The third thing is that, given that so much depends on the outcome of this strike, unless you're prepared to address the question of power, then you cannot even bring this strike to the conclusion that is possible. What I mean is that this strike could have been won several months ago. You had the dockers out on strike twice, and Britain is an island economy so the docks are pretty important. The dockers are a militant union. And you have this situation where the leadership of the trade-union movement and of the Labour Party itself are actually divided. The right wing of both the Labour Party and the trade-union bureaucracy—they're openly anti-Russian, anti-Communist; they were the people who really witchhunted [NUM leader] Arthur Scargill when he denounced Polish Solidarnosc'. And it's really clear today, they just tell their members to cross miners' picket lines, ignore the strike and don't give them any money.

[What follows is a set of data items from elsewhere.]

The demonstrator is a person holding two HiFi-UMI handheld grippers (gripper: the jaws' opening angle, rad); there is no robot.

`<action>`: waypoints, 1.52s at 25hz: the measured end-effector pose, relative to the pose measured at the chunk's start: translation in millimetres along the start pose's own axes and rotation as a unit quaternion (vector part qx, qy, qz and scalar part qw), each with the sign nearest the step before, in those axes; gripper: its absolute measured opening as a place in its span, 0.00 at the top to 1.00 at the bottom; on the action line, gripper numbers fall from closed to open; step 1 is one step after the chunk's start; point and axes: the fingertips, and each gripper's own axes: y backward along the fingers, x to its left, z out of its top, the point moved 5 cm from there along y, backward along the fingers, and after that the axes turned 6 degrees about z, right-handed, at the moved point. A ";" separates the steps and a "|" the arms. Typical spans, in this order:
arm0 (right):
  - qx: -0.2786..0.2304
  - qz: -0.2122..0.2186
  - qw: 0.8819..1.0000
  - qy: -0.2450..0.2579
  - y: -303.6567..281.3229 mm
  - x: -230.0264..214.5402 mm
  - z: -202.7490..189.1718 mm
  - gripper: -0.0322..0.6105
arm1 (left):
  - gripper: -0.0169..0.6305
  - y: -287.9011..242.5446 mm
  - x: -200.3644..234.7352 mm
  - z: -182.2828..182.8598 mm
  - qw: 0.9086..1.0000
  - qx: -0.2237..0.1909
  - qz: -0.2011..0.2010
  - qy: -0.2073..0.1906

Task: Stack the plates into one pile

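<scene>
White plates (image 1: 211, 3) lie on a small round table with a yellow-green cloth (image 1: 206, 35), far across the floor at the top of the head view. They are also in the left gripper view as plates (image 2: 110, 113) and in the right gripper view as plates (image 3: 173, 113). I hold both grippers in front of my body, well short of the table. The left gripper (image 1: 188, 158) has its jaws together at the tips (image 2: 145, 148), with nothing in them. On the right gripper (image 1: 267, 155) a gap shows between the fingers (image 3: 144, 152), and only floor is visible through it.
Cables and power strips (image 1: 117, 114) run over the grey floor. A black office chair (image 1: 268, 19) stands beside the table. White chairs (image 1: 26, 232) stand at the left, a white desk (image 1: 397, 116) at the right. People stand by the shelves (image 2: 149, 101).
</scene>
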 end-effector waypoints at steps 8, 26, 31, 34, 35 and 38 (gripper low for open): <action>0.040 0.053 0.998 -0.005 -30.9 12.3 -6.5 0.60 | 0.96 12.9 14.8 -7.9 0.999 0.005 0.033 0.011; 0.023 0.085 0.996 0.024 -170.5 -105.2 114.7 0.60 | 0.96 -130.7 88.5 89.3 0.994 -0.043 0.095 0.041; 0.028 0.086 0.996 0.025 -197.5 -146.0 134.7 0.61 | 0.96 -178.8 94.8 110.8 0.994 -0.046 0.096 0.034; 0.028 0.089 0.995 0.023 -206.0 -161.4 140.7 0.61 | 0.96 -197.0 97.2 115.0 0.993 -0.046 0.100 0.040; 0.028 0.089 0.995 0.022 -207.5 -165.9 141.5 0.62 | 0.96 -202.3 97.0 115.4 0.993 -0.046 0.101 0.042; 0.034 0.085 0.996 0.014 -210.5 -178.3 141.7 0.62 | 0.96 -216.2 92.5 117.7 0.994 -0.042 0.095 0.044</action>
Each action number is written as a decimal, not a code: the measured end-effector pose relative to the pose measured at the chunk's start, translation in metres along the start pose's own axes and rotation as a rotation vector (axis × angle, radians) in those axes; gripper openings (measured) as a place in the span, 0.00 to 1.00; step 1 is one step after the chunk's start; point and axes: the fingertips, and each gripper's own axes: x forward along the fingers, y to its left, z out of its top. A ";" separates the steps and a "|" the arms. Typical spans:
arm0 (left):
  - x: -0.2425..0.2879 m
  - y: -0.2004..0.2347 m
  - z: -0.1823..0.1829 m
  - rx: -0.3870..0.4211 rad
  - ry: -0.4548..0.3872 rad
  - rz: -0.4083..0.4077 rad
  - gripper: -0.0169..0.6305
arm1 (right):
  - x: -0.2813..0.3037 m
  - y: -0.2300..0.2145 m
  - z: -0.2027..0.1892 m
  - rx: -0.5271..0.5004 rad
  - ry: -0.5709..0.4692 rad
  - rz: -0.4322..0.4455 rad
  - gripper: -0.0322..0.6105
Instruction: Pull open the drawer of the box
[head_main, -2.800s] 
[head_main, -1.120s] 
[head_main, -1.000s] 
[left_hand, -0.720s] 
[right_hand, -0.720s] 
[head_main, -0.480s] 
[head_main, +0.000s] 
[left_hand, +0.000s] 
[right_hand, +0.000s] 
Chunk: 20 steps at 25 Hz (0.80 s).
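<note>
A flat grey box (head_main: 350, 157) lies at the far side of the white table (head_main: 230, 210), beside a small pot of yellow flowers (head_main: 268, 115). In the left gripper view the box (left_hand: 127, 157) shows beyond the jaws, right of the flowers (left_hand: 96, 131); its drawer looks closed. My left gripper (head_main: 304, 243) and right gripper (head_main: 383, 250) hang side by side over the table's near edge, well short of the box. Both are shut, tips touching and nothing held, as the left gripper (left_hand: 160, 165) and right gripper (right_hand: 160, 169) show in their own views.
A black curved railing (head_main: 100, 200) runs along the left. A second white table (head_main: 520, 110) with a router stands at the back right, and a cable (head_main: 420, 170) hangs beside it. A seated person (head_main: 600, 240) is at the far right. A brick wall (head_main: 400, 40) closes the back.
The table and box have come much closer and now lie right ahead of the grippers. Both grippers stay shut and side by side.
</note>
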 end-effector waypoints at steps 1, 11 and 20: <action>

On the other hand you've got the left wing of the trade-union bureaucracy and of the Labour Party that are not openly anti-Russian. But they simply will not call their members out on strike action. So you have a situation like when the dockers were out on strike, or the railwaymen. Several hundred members of the railway unions have been victimized, locked out and sent home, for refusing to handle scab coal on the trains. And their union is doing absolutely nothing to defend them, having originally instructed them to not handle the scab coal.
Now, the Labour Party. I believe that never before in its history has the Labour Party been more discredited. And this was as a result of the miners' strike. There's this character Denis Healey in the British Labour Party who's well known to have connections with the CIA and there's a clot of people around him, and we raised the slogan that this guy should be driven out of the Labour Party because the sort of dislocation that it would cause would be really interesting and would break the mold of British social democracy. And Tony Benn came here to New York and various other places and argued that well, of course, the last thing in the world the miners want is to see the Labour Party splitting right now. Well, I'll tell you this is a lie. Most of the miners could see these guys in hell, never mind driven out of the Labour Party. The general secretary of the TUC appeared in a meeting recently and the miners hung up a noose for him in the back of the room. Because you know, they have declared their open animosity to the miners' strike.
We're going to do this fund drive in the U.S. And there's a lot of miners that are really keen to come and meet the Spartacist League and the SYL in the U.S. They're really excited to come here and they desperately need the money. So I think that this will be really important for the international tendency. And it'll be important for the miners.